**Exercise requirements**
Copy out the full data exactly as given; pictures should not be included.

**Data shown**

***

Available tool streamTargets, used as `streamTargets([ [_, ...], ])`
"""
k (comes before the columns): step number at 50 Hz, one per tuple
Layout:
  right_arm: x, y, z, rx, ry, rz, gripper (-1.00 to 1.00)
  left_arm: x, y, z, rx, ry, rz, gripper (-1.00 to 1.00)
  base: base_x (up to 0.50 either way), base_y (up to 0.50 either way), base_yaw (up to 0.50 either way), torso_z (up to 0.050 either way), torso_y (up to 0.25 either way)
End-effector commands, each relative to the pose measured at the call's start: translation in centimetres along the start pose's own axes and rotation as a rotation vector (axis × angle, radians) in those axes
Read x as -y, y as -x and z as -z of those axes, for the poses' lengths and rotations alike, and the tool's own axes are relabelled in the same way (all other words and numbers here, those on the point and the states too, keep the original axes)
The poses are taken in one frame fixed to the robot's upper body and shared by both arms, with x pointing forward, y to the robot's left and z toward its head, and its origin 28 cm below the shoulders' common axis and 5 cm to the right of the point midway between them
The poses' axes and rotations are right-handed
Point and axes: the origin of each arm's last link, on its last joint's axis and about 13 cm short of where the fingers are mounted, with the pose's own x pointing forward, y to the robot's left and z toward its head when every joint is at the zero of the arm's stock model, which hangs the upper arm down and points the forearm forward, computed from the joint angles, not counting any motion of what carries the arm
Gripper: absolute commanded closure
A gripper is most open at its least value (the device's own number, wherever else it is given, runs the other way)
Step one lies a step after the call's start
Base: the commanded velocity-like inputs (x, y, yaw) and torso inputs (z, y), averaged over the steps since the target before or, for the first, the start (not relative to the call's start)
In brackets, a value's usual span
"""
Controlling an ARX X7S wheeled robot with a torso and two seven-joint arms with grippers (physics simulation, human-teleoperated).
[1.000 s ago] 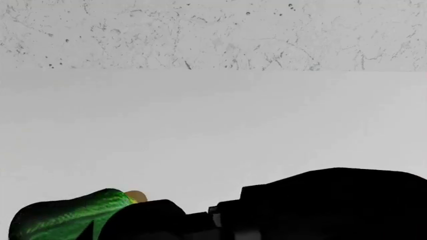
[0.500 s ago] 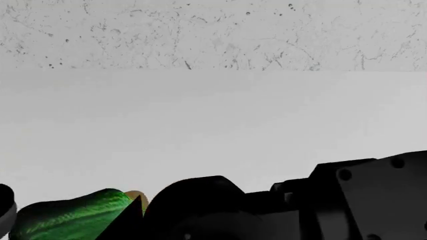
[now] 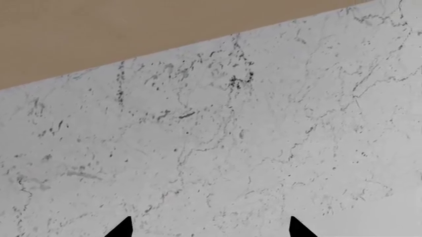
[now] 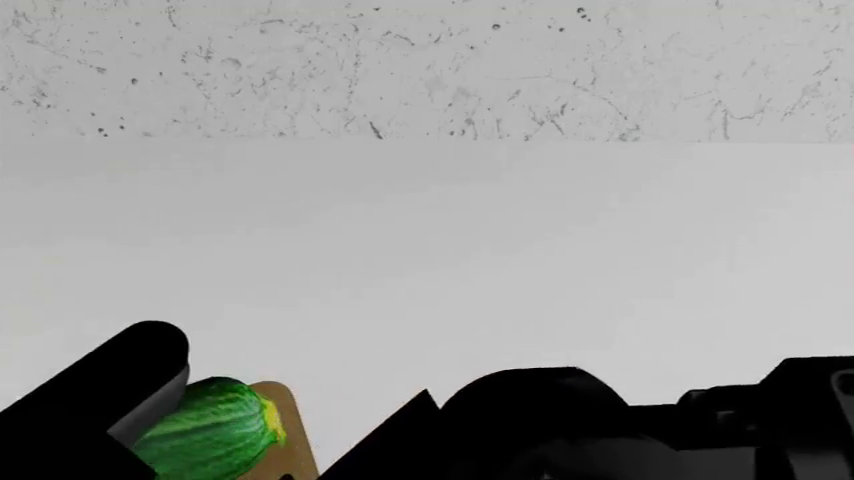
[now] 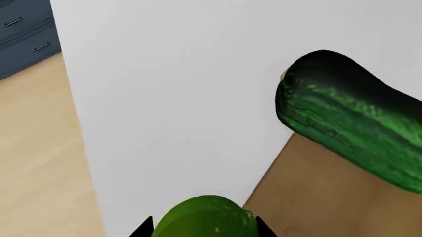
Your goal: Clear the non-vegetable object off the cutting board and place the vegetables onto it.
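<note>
A thick dark-green zucchini (image 5: 349, 118) lies on the light-brown cutting board (image 5: 316, 197), its end reaching over the board's edge. In the head view the zucchini (image 4: 214, 432) and a corner of the board (image 4: 290, 445) show at the lower left, partly behind my left arm (image 4: 94, 400). My right gripper (image 5: 199, 228) is shut on a small yellow-green oval (image 5: 204, 212), held just beside the board's edge. My left gripper (image 3: 209, 228) is open with nothing between its fingertips, facing a marbled surface. The strawberry is out of view.
The white counter (image 4: 427, 260) runs back to a marbled wall (image 4: 427, 70). Off the counter's side edge are a wooden floor (image 5: 39, 148) and blue drawers (image 5: 26, 29). My right arm (image 4: 534, 420) fills the head view's lower right.
My left arm has come into the head view at the lower left. The right arm has sunk lower, uncovering the zucchini's tip and the board's corner.
</note>
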Motion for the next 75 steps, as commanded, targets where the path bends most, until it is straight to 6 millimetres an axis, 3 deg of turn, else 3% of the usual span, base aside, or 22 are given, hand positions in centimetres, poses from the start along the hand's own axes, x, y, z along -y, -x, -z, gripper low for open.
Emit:
streamTargets([
  [1,0.6,0.3,0.8,0.055,-0.016,0.019,1.00,0.4,-0.3,-0.8,0.043,0.001,0.046,-1.00,0.00,0.00,0.00,0.000,0.000],
  [13,2.5,1.0,1.5,0.084,-0.067,0.102,1.00,0.6,-0.4,-0.7,0.043,-0.002,0.047,-1.00,0.00,0.00,0.00,0.000,0.000],
  [33,5.5,0.4,1.8,0.100,-0.095,0.168,1.00,0.8,-0.7,-0.7,0.045,-0.001,0.051,-1.00,0.00,0.00,0.00,0.000,0.000],
  [59,7.4,-2.6,1.4,0.108,-0.095,0.088,1.00,0.6,-0.7,-0.3,0.035,-0.001,0.042,-1.00,0.00,0.00,0.00,0.000,0.000],
  [75,7.5,-3.6,1.6,0.089,-0.115,0.054,1.00,0.3,-0.6,-0.6,0.045,-0.001,0.037,-1.00,0.00,0.00,0.00,0.000,0.000],
])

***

**Exercise answer**
Available tool streamTargets, used as `streamTargets([ [_, ...], ])`
"""
k (comes before the columns): step number at 50 Hz, one per tuple
Layout:
  right_arm: x, y, z, rx, ry, rz, gripper (-1.00 to 1.00)
  left_arm: x, y, z, rx, ry, rz, gripper (-1.00 to 1.00)
  base: base_x (up to 0.50 either way), base_y (up to 0.50 either way), base_yaw (up to 0.50 either way), torso_z (up to 0.050 either way), torso_y (up to 0.25 either way)
End-effector commands, each relative to the pose measured at the call's start: translation in centimetres along the start pose's own axes and rotation as a rotation vector (axis × angle, radians) in those axes
Read x as -y, y as -x and z as -z of those axes, for the poses' lengths and rotations alike, and the tool's own axes are relabelled in the same way (all other words and numbers here, those on the point and the states too, keep the original axes)
The poses are taken in one frame fixed to the robot's upper body and shared by both arms, with x pointing forward, y to the robot's left and z toward its head, and its origin 28 cm below the shoulders' common axis and 5 cm to the right of the point midway between them
The poses' axes and rotations are right-handed
Point and axes: the origin of each arm's last link, on its last joint's axis and about 13 cm short of where the fingers are mounted, with the pose's own x pointing forward, y to the robot's left and z toward its head when every joint is at the zero of the arm's stock model, which hangs the upper arm down and points the forearm forward, computed from the joint angles, not counting any motion of what carries the arm
Gripper: absolute commanded closure
A gripper is most open at its least value (the device's own number, wherever else it is given, runs the other way)
Step one lies a step after the call's start
Base: the commanded velocity-like inputs (x, y, yaw) and torso inputs (z, y), averaged over the steps since the target before or, for the first, the start (not relative to the call's start)
In brackets, a value's usual span
"""
Controlling an ARX X7S wheeled robot with a torso and two seven-joint arms with grippers (physics simulation, human-teleoperated).
[1.000 s ago] 
[0.500 s ago] 
[now] 
[now] 
[now] 
Your goal: Clear the non-vegetable object off the cutting board and place the vegetables onto it.
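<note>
A thick dark-green zucchini (image 5: 349, 118) lies on the light-brown cutting board (image 5: 316, 197), its end reaching over the board's edge. In the head view the zucchini (image 4: 214, 432) and a corner of the board (image 4: 290, 445) show at the lower left, partly behind my left arm (image 4: 94, 400). My right gripper (image 5: 199, 228) is shut on a small yellow-green oval (image 5: 204, 212), held just beside the board's edge. My left gripper (image 3: 209, 228) is open with nothing between its fingertips, facing a marbled surface. The strawberry is out of view.
The white counter (image 4: 427, 260) runs back to a marbled wall (image 4: 427, 70). Off the counter's side edge are a wooden floor (image 5: 39, 148) and blue drawers (image 5: 26, 29). My right arm (image 4: 534, 420) fills the head view's lower right.
My left arm has come into the head view at the lower left. The right arm has sunk lower, uncovering the zucchini's tip and the board's corner.
</note>
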Motion for the next 75 steps, as commanded, targets where the path bends most, until it is straight to 6 millimetres an axis, 3 deg of turn, else 3% of the usual span, base aside, or 22 are given, hand positions in centimetres, poses from the start along the hand's own axes, x, y, z along -y, -x, -z, gripper low for open.
Emit:
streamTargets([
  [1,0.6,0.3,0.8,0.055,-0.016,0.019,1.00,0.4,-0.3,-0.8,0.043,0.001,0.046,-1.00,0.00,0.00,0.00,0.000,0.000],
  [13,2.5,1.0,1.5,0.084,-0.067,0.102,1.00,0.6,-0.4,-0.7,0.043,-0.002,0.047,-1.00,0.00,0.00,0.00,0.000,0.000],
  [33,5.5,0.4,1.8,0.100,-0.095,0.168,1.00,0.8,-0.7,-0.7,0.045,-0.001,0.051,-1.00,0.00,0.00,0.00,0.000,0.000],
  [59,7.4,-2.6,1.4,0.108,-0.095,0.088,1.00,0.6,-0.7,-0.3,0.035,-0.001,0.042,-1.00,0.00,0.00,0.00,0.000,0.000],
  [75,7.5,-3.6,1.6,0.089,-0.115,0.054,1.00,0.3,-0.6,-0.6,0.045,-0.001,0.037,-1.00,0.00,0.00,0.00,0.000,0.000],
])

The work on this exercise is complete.